== Work required ==
What is needed here is an exact repetition of the records below, beginning at the line that has "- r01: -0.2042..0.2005" and stopping after the line that has "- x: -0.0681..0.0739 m".

== Available data ==
++++++

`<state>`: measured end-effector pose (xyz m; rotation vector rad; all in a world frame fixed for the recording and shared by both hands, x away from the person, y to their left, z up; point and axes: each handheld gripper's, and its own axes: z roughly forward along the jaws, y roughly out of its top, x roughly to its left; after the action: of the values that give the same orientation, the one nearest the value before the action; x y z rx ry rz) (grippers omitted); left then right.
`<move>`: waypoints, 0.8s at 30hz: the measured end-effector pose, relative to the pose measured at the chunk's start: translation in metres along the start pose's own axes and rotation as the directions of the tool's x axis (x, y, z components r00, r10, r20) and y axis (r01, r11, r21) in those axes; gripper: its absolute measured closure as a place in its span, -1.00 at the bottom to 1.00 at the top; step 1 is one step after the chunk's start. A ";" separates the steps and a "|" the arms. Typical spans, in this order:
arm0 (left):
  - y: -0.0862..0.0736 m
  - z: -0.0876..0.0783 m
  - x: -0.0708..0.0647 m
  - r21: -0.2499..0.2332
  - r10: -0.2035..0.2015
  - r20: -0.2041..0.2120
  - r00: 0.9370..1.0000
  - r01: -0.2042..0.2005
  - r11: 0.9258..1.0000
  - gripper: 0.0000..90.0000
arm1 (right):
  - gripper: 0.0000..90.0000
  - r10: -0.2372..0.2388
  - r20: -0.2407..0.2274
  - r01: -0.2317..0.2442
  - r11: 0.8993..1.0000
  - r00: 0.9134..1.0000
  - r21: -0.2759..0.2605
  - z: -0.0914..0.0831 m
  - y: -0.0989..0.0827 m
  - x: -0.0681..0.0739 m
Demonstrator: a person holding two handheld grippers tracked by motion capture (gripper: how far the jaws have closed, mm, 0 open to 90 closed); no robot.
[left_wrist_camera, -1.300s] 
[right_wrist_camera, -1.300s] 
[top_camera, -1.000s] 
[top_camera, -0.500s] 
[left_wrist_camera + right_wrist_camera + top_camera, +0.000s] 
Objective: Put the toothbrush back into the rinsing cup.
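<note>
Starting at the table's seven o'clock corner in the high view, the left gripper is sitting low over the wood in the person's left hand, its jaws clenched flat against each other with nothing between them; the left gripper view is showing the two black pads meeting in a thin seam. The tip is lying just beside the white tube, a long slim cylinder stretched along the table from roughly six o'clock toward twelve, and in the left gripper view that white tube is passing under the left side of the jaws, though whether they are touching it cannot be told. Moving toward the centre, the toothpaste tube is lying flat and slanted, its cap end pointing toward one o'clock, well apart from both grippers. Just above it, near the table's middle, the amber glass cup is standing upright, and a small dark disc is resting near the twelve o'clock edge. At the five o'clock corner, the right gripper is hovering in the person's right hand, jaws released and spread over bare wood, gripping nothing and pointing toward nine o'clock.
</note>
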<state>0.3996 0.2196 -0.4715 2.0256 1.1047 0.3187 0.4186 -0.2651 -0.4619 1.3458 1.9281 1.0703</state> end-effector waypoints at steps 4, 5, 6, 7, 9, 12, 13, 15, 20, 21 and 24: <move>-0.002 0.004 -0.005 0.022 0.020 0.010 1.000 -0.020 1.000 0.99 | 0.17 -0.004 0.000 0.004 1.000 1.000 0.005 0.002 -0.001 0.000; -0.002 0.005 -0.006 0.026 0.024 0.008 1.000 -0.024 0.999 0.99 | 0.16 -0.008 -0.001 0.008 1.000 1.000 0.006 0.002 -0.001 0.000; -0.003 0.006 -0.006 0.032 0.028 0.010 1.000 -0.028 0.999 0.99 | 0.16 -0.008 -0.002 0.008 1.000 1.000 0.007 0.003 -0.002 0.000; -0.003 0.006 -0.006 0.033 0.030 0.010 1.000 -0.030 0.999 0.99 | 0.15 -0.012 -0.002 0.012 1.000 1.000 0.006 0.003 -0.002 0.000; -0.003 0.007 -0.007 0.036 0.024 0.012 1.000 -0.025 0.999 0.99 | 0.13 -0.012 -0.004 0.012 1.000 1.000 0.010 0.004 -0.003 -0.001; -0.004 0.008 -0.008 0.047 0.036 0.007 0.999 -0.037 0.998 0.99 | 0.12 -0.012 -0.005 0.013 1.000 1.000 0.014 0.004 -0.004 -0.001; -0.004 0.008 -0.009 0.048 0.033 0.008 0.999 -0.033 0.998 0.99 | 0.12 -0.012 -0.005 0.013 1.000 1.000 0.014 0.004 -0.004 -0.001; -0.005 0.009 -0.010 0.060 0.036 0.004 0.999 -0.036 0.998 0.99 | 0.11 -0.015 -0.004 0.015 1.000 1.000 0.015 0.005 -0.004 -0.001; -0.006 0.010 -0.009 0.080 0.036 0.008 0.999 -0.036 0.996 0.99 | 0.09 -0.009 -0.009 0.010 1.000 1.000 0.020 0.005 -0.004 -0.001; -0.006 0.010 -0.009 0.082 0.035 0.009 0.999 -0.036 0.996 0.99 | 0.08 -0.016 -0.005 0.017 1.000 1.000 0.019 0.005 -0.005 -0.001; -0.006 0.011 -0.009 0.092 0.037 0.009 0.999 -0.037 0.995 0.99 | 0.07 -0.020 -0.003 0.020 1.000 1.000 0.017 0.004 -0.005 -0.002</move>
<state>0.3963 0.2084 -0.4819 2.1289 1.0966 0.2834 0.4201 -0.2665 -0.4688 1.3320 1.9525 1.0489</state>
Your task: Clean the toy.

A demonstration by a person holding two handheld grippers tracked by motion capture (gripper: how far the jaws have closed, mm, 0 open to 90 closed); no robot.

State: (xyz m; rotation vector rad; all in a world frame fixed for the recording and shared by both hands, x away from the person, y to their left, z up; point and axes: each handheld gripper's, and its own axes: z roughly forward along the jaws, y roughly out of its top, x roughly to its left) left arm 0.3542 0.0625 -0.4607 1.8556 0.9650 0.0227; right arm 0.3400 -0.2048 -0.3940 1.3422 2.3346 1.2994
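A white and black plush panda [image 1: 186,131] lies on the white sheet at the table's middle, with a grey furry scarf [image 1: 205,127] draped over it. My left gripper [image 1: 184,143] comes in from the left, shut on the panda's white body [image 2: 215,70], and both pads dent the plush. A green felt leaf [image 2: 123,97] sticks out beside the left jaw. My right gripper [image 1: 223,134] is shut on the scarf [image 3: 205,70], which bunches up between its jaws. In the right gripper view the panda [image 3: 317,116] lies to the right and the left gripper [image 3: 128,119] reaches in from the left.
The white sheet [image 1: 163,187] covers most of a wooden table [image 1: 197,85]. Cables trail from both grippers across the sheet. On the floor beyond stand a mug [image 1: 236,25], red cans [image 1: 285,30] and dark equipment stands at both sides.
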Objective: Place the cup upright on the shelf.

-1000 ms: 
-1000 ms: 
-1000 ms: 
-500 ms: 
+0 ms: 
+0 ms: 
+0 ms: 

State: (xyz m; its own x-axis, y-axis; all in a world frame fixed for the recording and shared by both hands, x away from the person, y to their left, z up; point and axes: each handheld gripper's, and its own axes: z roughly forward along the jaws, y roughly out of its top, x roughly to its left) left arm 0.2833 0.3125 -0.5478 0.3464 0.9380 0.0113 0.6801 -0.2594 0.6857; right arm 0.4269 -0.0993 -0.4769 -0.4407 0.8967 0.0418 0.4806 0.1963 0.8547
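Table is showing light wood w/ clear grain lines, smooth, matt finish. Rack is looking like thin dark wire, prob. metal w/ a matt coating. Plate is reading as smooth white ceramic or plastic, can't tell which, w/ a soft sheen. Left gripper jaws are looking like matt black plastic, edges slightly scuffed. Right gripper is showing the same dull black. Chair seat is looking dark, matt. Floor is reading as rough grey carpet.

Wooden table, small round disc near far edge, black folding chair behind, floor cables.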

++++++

== Output for this task ==
  - r01: -0.2042..0.2005
  - r11: 0.9258..1.0000
  - gripper: 0.0000..90.0000
arm1 (right):
  - gripper: 0.0000..90.0000
  - r10: -0.2372..0.2388
  - r20: -0.2407..0.2274
  - r01: -0.2317..0.2442
  - r11: 0.8993..1.0000
  - r00: 0.9134..1.0000
  - r21: -0.2759..0.2605
  - z: -0.0914..0.0831 m
  - y: -0.0989..0.0827 m
  - x: -0.0681..0.0739 m

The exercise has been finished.